_DATA SEGMENT:_
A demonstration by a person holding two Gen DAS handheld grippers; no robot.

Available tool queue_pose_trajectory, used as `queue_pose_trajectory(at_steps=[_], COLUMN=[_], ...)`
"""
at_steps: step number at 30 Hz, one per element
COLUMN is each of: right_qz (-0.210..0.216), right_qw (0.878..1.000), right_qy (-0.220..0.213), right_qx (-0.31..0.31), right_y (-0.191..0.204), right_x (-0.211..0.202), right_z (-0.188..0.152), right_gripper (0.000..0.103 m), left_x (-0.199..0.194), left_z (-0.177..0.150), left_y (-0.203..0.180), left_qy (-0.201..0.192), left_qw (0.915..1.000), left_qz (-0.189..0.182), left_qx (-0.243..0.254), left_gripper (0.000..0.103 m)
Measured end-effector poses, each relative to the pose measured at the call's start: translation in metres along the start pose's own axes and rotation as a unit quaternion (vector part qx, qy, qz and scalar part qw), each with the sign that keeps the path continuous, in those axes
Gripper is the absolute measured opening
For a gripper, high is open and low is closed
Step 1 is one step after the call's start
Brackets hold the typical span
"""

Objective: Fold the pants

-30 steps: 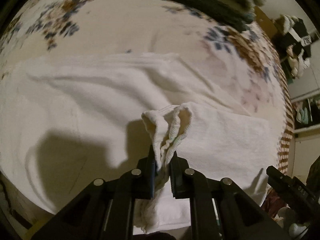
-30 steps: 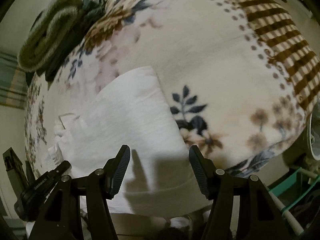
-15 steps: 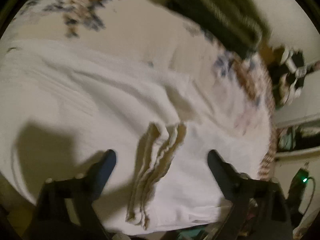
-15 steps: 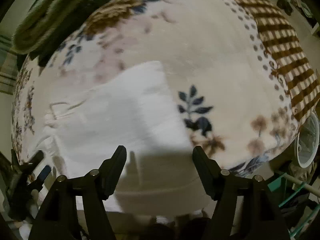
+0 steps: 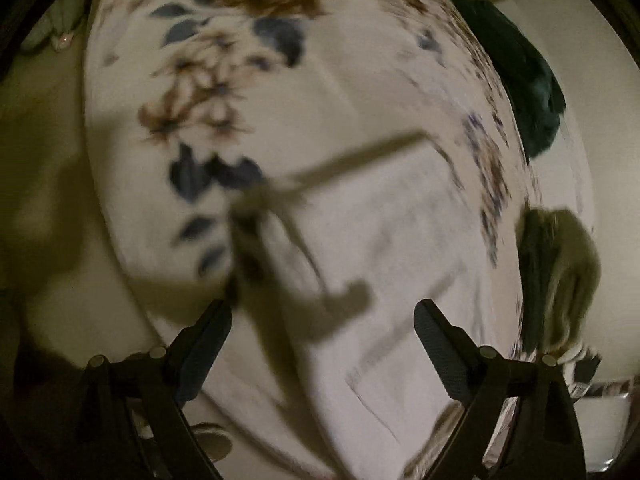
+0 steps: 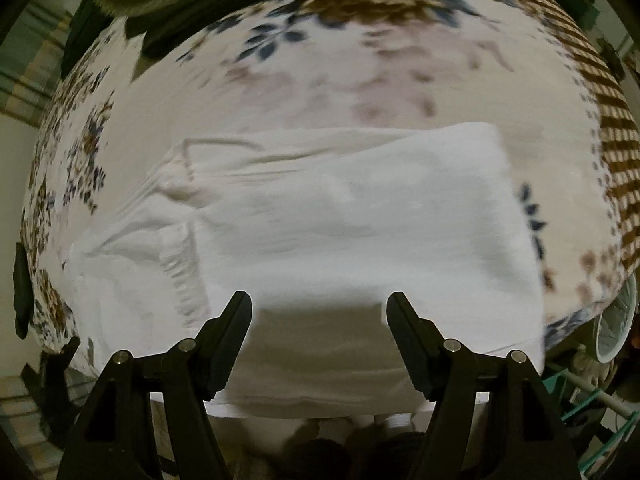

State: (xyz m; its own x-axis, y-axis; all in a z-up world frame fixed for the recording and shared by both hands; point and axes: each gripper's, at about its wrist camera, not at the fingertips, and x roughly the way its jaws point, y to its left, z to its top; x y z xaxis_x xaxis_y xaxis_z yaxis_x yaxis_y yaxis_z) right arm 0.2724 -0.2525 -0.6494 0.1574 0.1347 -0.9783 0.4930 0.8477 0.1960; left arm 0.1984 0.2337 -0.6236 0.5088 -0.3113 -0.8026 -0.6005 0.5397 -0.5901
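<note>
White pants (image 6: 340, 220) lie folded and flat on a floral blanket (image 6: 360, 60), their ribbed elastic waistband (image 6: 180, 276) towards the left in the right wrist view. My right gripper (image 6: 319, 300) hangs open above the near edge of the pants, with nothing between its fingers. In the blurred left wrist view the same pants (image 5: 400, 248) spread beneath my left gripper (image 5: 322, 312). That gripper stands wide open and holds nothing. Its shadow falls across the cloth.
A heap of dark green and olive clothes (image 6: 192, 0) lies at the blanket's far end; dark garments (image 5: 532, 92) also show at the right in the left wrist view. The blanket's brown checked border (image 6: 608, 120) marks its right edge, with a white round object (image 6: 612, 320) below.
My left gripper let go of the bunched cloth edge, opened wide, then swung and rolled over the pants. My right gripper slid leftwards above the pants and opened slightly.
</note>
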Motion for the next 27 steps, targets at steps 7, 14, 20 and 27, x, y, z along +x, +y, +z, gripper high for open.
queue_pose_trajectory(at_steps=[7,14,20,27], right_qz=[-0.014,-0.018,-0.003,0.009], right_qw=[1.000,0.999,1.000,1.000], right_qy=[0.014,0.016,0.023,0.010], right_qx=[-0.013,-0.022,0.001,0.011], right_y=[0.034,0.048,0.040,0.028], right_x=[0.021,0.030,0.034,0.026], right_z=[0.000,0.003,0.003,0.002], right_gripper=[0.072,0.072,0.072,0.072], left_x=[0.006,0.024,0.033,0.001], left_z=[0.012,0.020,0.028,0.021], left_y=[-0.011,0.012,-0.017,-0.057], left_qy=[-0.039,-0.045,-0.058,-0.080], left_qw=[0.9977,0.9909,0.9904,0.9864], left_qz=[-0.047,-0.124,-0.125,-0.126], left_qx=[0.028,-0.023,-0.007,0.068], left_gripper=[0.035,0.058,0.070,0.019])
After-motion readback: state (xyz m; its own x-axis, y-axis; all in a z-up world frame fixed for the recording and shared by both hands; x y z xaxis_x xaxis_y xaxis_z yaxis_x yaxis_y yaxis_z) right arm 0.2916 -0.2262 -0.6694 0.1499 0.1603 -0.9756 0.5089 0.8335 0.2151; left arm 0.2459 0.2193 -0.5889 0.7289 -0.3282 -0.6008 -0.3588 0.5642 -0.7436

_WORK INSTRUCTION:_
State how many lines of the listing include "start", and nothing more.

_ANSWER SPACE:_
2